(Exercise brief):
Check every line of the data for the string "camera" and copy the ones that have it.
++++
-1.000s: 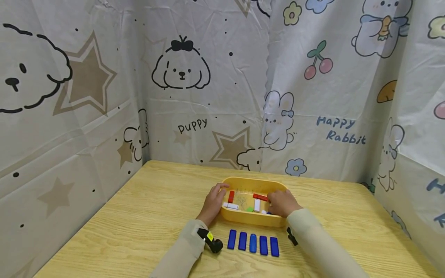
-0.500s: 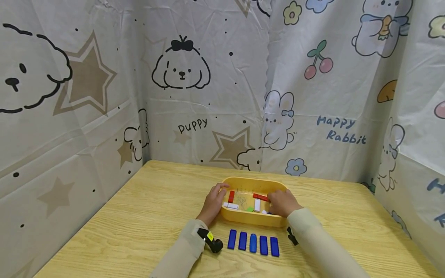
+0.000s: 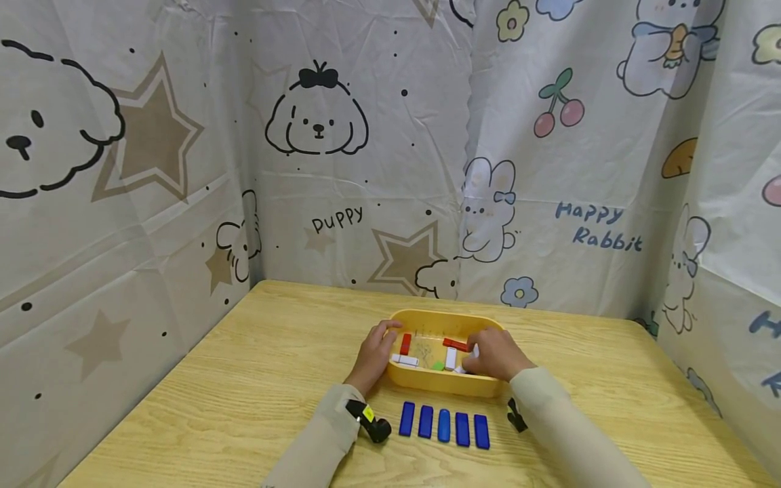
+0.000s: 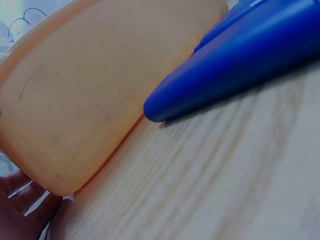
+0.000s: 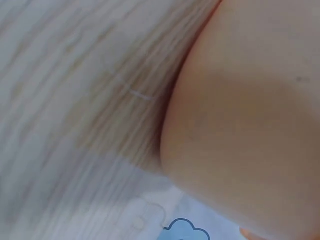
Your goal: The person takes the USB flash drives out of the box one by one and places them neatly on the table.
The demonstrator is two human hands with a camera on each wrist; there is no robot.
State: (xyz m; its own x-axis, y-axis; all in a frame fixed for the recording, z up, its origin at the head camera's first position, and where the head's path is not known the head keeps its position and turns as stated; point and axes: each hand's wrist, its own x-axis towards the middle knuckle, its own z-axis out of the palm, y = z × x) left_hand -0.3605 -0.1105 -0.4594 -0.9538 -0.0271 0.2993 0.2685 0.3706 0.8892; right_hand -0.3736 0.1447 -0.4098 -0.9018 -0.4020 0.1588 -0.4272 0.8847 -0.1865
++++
(Exercise solution):
The demonstrator is two human hands with a camera on each wrist; there is no robot.
State: (xyz m; its own x-axis, y-axis; all in a frame fixed for the recording, z up, its origin at the head camera's first position, and where the head's path is not known the head keeps its position and turns as stated; point and axes: each hand's wrist, its own x-axis towards the middle knuckle, its own z-axis out of the palm, y = z × x) left_hand -0.3605 -0.1105 -0.4594 -0.9538 -0.0271 0.2993 0.2685 0.3706 0.8892; right_hand -0.3736 0.1447 -0.4098 -0.9018 -0.4020 0.1588 -0.4272 0.8847 -0.1865

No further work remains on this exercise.